La modernizzazione dell’esercito taiwanese, considerata all’interno del paese necessaria rispetto alla possibilità di invasione da parte della Cina, ha continuato comunque a rappresentare, al di là di questa distensione nelle relazioni, la principale strategia di “engagement” degli USA nel paese. I messaggi wikileaks degli anni 2008 – 2009 (tra gli altri 3/11/29-09-2008, 01/06-10-2008, 20-02-2009, 17-03-2009) dimostrano però la contrarietà cinese, che considerava la vendita di armi a Taipei come una violazione della dichiarata sovranità della Cina sul paese.
L’analisi dei cables wikileaks dimostra quindi che sono queste strategie della sicurezza a definire le relazioni degli Stati Uniti con Taiwan e di conseguenza quelle con la Cina. Taiwan, in quanto stato de facto ha rappresentato la bilancia geopolitica nelle relazioni sino-americane, e secondo alcuni studiosi, l’indipendenza de facto di Taiwan continuerà ad essere sostenuta dagli Usa fino a quando la Cina continuerà a rappresentare per il paese un temibile rivale geopolitico.

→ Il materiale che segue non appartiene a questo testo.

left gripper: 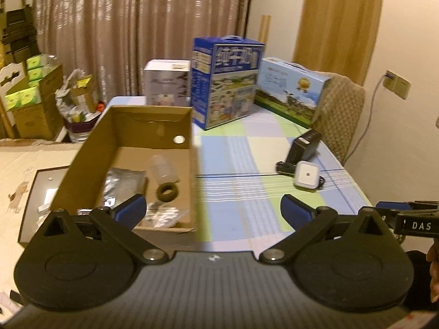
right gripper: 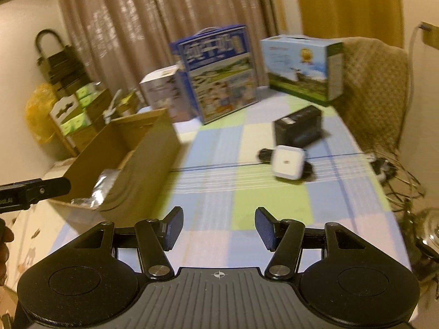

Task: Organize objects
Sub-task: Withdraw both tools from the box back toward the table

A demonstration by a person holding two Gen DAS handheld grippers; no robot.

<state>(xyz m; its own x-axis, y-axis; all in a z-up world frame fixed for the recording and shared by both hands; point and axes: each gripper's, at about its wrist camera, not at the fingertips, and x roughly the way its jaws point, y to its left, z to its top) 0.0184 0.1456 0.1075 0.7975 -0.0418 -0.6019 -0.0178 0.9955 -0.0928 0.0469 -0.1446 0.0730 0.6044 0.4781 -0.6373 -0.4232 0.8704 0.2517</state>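
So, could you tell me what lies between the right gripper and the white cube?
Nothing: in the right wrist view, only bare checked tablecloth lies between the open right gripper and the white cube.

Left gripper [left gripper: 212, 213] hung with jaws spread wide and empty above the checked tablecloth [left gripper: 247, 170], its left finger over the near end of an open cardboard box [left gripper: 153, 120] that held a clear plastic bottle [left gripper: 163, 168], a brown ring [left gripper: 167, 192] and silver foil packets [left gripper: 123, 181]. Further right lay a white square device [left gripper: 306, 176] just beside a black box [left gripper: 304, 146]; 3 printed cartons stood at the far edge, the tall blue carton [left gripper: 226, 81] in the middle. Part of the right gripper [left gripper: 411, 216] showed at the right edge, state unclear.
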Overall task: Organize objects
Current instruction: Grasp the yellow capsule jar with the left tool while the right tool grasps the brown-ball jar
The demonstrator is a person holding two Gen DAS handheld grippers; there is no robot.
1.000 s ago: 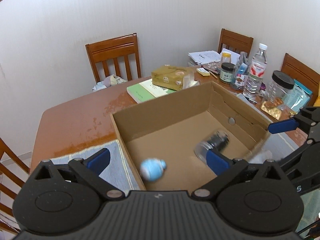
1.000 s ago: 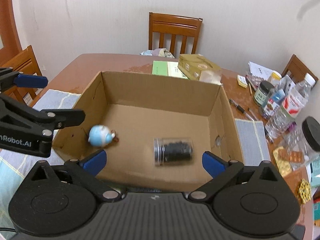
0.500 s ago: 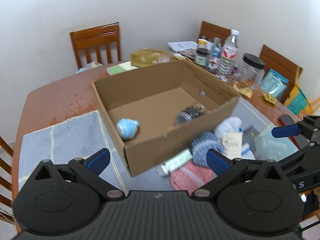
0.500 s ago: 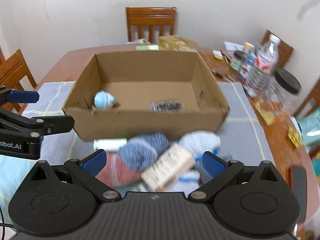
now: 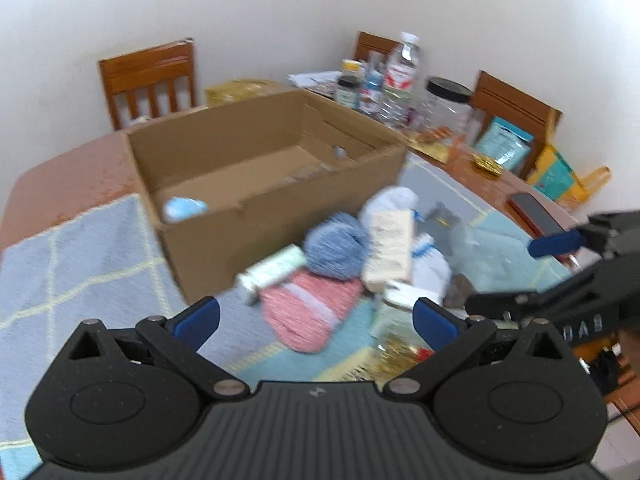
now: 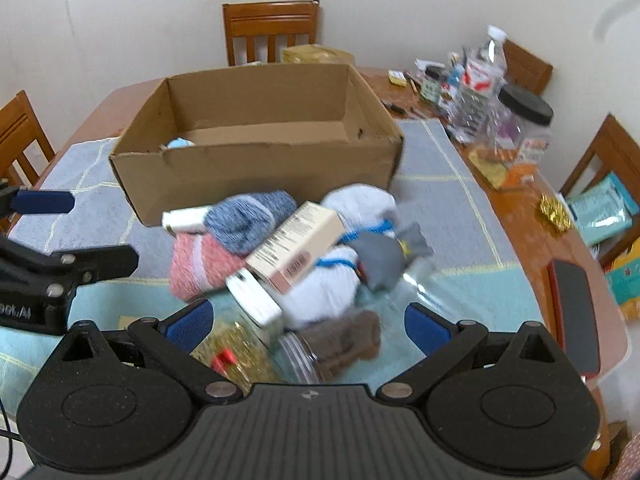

Questa analisi, che in parte può dirsi ancora embrionale e che merita sicuramente approfondimenti comparati (in particolare nel caso di Taiwan), conferma però che gli stati de facto non sono “buchi neri” illegali nell’establishment della politica e delle relazioni internazionali. Piuttosto, la comunità internazionale è coinvolta nelle relazioni con essi, per vari motivi e con diversi livelli di intensità ed “engagement” (così come perfettamente dimostrano i due casi considerati): essi permettono oggi di definire in certi casi gli equilibri stessi della comunità internazionale, confermando che “gli stati de facto rappresentano unità fondamentali molto più nella definizione delle dinamiche proprie della sovranità esterna di un paese che in quelle relative alla sua sovranità interna” (3).
- Berg, E., Pegg, S., Scrutinizing a Policy of “Engagement Without Recognition”: US Requests for Diplomatic Actions With De Facto States, Foreign Policy Analysis 0, pp. 1-20, 2016
- Huang, C. Y., Lee, J. T-H., Entangled Web: The Wikileaks and US-China Rivalries over Taiwan, International Journal of China Studies Vol. 4, N°. 3, pp. 285-300, 2013
- S., Berg, E., Lost and Found: The WikiLeaks of De Facto State–Great Power Relations, International Studies Perspectives, pp. 1–20, 2014
- Toomla, R., Conditions for informal engagement of states with limited recognition in international relations: an fsQCA analysis, paperroom.ipsa.org, 2014
- mrkva.eu
- cablegatesearch.net
- Lo studio è stato condotto durante il periodo marzo – giugno 2014, nell’ambito del progetto di ricerca del prof. E. Berg dell’Università di Tartu, sulla classificazione di cableswikileaks sul coinvolgimento politico degli USA negli stati de fact, in particolare in Transnistria e a Taiwan.